[J-core] [RFC] SIMD extention for J-Core

Fri Oct 27 23:16:30 EDT 2017

On 10/27/2017 7:48 PM, Cedric BAIL wrote:
> On Fri, Oct 27, 2017 at 3:37 PM, Rob Landley <rob at landley.net> wrote:
>> On 10/26/2017 08:00 PM, Cedric BAIL wrote:
>>>      > SIMD Configuration Instructions:
>>>      >
>>>      > SIMD.IMODE - This configures the Integer Math mode of the Integer SIMD
>>>      > Operations. The accepted modes should include the following:
>>>      > * Integer Carry Mode - See ADDC and SUBC for example.
>>>      > * Value UnderFlow and OverFlow Mode - See ADDV and SUBV  for examples.
>>>      > * Integer Type: Signed and Unsigned values with sizes of 8-bit,
>>>      > 16-bit, 32-bit, and 64-bits.
>>>
>>>      We're really short on instruction space. We fit j64 in, but had to
>>>      repurpose several existing instructions in 64 bit mode to do it.
>>>
>>> For the needed addition, as they will not be used very often, having a
>>> prefix that enable a new instruction set temporary would limit the
>>> problem. Even then, the instruction space is quite limited and adding an
>>> instruction require careful thinking and testing different scenario.
>> Currently there are no prefixes. All the instructions are self-contained
>> and fixed length. That's one of the main advantages of the instruction
>> set. The way we do mode shifts is with control register bits.
> Well, prefix can be of fixed length too. Like one 16bits instruction
> that turn the cpu in a specific instruction space (Either for just one
> instruction or multiple). I guess it would work the same if there was
> a control register to go into that specific instruction space. It just
> is a matter of how costly it is to go in an out and if you can
> pipeline it nicely.

this is closer to how I originally imagined my variable length 
instructions to work:
the 8Exx would be a prefix word modifying the behavior of the following 
instruction word.

in the emulator, they ended up being decoded as a whole separate 
instruction space.
in the partial CPU core I was working on, it was sort of in-between.

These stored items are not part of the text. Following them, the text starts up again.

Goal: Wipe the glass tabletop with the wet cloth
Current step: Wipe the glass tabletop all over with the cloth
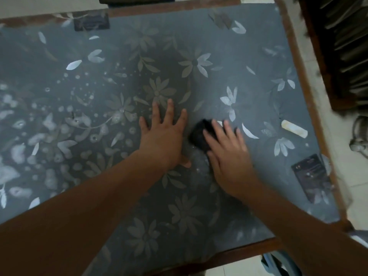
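Observation:
The glass tabletop (249,48) covers a grey-blue floral sheet and fills most of the view inside a brown wooden frame. A dark bunched cloth (200,134) lies on the glass near the middle. My right hand (229,156) presses flat on the cloth's right side, fingers spread over it and blurred. My left hand (163,136) rests flat on the glass just left of the cloth, fingers spread, holding nothing. A wet smear shows on the glass below the cloth.
A pale oblong object (294,128) lies near the right edge. A dark card (311,177) sits at the right edge, another dark card (91,21) at the far left corner. Dark furniture (342,46) stands beyond the right edge on tiled floor.

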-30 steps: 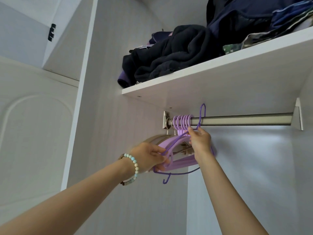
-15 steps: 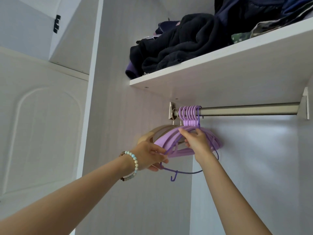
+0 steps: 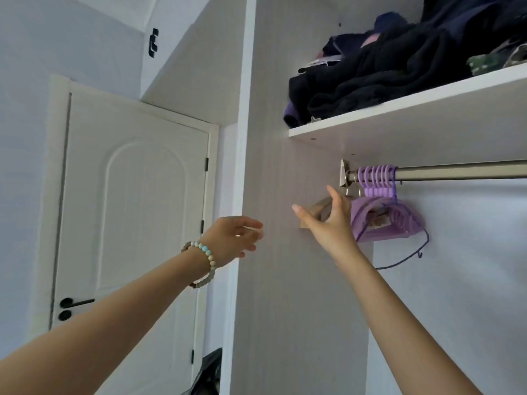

handling it purely as a prefix could potentially allow going back to a 
slightly shorter/simpler pipeline; though this would come at a cost of 
reduced throughput (since now a clock cycle would be spent handling the 
prefix word).

did earlier post an image showing a small piece of the current ISA 
in-action (this was showing the Q_memcpy function, which is basically a 
loop copying memory via integers):
https://twitter.com/cr88192/status/924060656646672384

in this version, it generally moves 4 integers at a time and then loops.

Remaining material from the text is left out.